→ **Stored entries**:
===============

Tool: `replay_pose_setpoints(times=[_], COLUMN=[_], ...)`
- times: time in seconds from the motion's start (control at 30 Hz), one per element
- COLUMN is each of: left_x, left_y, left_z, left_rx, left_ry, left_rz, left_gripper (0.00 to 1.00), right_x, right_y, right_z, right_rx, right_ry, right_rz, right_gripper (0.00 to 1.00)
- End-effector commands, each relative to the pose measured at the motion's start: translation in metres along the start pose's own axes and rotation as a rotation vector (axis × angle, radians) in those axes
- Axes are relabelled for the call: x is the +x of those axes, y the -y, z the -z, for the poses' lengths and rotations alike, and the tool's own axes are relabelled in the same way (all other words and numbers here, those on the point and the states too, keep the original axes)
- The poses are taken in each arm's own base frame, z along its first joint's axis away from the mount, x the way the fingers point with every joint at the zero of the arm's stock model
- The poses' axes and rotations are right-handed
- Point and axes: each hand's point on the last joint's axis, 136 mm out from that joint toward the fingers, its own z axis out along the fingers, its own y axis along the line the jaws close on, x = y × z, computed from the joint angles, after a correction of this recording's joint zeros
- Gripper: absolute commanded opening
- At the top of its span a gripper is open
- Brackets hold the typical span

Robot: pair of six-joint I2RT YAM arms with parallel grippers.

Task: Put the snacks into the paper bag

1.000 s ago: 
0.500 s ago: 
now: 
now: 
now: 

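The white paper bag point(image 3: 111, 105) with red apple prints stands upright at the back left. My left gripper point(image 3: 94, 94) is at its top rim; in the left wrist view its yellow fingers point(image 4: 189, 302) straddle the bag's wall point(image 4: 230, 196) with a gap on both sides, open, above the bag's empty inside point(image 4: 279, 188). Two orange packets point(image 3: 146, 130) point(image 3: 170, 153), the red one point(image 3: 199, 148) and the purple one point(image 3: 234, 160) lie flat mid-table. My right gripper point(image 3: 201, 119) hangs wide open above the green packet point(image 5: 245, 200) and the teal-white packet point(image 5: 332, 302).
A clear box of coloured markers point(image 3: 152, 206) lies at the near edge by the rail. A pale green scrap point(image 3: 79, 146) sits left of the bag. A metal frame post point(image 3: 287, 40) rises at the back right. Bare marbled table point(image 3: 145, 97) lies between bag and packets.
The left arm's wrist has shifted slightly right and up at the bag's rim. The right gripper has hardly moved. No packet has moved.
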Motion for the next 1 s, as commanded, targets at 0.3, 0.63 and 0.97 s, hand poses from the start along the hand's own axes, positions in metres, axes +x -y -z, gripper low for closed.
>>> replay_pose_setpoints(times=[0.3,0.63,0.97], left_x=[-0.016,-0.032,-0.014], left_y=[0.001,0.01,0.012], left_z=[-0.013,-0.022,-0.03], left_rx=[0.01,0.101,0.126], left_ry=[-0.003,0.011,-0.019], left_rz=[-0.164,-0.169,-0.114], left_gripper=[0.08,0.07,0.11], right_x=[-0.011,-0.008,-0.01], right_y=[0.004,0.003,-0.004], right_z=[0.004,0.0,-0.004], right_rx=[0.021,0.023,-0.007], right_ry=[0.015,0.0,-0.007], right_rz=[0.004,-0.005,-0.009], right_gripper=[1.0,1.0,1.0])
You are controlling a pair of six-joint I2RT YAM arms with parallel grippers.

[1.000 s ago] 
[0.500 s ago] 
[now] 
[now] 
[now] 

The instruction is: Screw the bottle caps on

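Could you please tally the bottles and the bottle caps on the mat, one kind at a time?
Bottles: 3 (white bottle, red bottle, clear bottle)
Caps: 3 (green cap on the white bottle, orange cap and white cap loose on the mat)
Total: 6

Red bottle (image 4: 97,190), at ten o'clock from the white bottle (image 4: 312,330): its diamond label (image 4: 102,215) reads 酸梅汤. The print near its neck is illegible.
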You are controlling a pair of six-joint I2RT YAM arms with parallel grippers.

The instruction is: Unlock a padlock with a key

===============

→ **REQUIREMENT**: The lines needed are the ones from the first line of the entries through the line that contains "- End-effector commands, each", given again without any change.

→ **RESPONSE BELOW**:
Tool: `replay_pose_setpoints(times=[_], COLUMN=[_], ...)`
- times: time in seconds from the motion's start (control at 30 Hz), one per element
- COLUMN is each of: left_x, left_y, left_z, left_rx, left_ry, left_rz, left_gripper (0.00 to 1.00), right_x, right_y, right_z, right_rx, right_ry, right_rz, right_gripper (0.00 to 1.00)
- End-effector commands, each relative to the pose measured at the motion's start: translation in metres along the start pose's own axes and rotation as a rotation vector (axis × angle, radians) in those axes

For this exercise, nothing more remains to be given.